Réponse du Ministère de l'agriculture et de la pêche

publiée dans le JO Sénat du 21/08/2008 - page 1637

La situation du marché du vin est aujourd'hui contrastée. La faible récolte de l'année 2007 et les mesures de distillation de 2006 ont permis, par une très nette diminution des stocks, une reprise des cours des vins. En 2007, diverses mesures ont été engagées par le Gouvernement pour répondre aux difficultés persistantes de certains vignerons. S'agissant du paiement de la taxe foncière sur les propriétés non bâties, les demandes de délais de paiement ou d'exonération formulées par les contribuables connaissant de graves difficultés sont examinées au cas par cas avec la plus grande bienveillance par les services des impôts. S'agissant de la TVA, conformément aux termes de l'article 247 du livre des procédures fiscales, aucune autorité publique ne peut accorder de remise totale ou partielle de taxes sur le chiffre d'affaires. Une remise de la taxe précitée ne saurait être envisagée. La définition des règles concernant la mise en conformité des plantations de vignes sous appellation d'origine contrôlée relève de l'Institut national de l'origine et de la qualité (INAO). Les décisions prises dans ce domaine associent les syndicats de défense concernés. Par ailleurs dans le cadre de la réforme de l'organisation commune de marché (OCM) vitivinicole, diverses mesures sont prévues pour redonner de la compétitivité à la filière et reconquérir des parts de marché.

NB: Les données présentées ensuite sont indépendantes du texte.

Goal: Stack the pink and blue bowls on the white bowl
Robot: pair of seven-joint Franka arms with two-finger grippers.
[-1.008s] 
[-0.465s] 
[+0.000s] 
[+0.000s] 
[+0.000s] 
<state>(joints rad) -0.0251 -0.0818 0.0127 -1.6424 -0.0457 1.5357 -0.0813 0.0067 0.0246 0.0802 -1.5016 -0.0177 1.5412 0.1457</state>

L'enveloppe réservée à la France pour le financement des mesures s'élève à plus de 172 millions d'euros en 2008 dont 60 millions réservés pour la restructuration du vignoble et 50 millions pour le financement des investissements et la promotion dans les pays tiers. Cette enveloppe atteindra 280 millions en 2012. Le Gouvernement souhaite ainsi favoriser la conquête de nouvelles parts de marché. Enfin, conformément à la demande du Président de la République, le ministre de l'agriculture et de la pêche a mené à bien, avec la profession vitivinicole, la réflexion qui a conduit à l'élaboration d'un vaste plan à 5 ans de modernisation de la viticulture française. La mise en oeuvre de ce plan conduira à assouplir les contraintes administratives et réglementaires, pour la production de nos vins, et à donner plus de responsabilités aux organisations professionnelles de la filière. Il appartient à la filière viticole de Cahors de profiter de ces dispositions.